WORK TO COMPLETE: Everything from the line containing "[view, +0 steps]" through the line containing "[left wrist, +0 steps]" in the listing below should be copied exactly, and nothing more.

INPUT DATA:
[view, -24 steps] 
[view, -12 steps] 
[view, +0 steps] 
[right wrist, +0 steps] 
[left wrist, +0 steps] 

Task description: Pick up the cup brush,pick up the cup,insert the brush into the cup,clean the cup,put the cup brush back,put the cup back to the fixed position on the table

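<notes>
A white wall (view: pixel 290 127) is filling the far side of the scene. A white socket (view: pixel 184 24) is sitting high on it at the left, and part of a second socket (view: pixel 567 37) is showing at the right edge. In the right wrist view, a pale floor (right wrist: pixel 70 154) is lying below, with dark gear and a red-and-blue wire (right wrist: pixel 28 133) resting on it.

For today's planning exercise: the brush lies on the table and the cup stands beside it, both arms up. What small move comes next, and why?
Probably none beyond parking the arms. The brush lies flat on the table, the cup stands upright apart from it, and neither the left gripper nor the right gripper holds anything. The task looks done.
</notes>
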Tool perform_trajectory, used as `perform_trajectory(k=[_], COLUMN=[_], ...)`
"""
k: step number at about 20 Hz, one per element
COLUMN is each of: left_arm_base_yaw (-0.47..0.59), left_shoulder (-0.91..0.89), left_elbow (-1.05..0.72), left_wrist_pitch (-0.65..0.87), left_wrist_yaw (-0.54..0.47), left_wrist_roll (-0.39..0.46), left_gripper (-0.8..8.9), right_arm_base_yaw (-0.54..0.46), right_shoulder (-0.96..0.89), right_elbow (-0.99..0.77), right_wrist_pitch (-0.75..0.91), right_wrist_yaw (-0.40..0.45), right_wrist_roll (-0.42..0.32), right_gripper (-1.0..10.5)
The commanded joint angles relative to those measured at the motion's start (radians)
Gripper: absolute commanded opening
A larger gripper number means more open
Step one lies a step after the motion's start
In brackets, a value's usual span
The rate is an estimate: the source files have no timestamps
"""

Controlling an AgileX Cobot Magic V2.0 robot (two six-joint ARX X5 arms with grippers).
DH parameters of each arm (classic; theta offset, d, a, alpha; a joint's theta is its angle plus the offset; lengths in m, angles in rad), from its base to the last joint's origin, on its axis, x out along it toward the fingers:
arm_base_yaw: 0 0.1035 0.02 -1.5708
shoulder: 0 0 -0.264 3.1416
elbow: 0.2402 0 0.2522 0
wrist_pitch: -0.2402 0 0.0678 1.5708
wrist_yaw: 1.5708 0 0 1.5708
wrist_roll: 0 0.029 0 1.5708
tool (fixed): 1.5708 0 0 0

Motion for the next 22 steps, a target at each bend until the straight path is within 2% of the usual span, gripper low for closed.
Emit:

ANSWER BOX:
[view, +0 steps] 
[right wrist, +0 steps] 
[left wrist, +0 steps] 

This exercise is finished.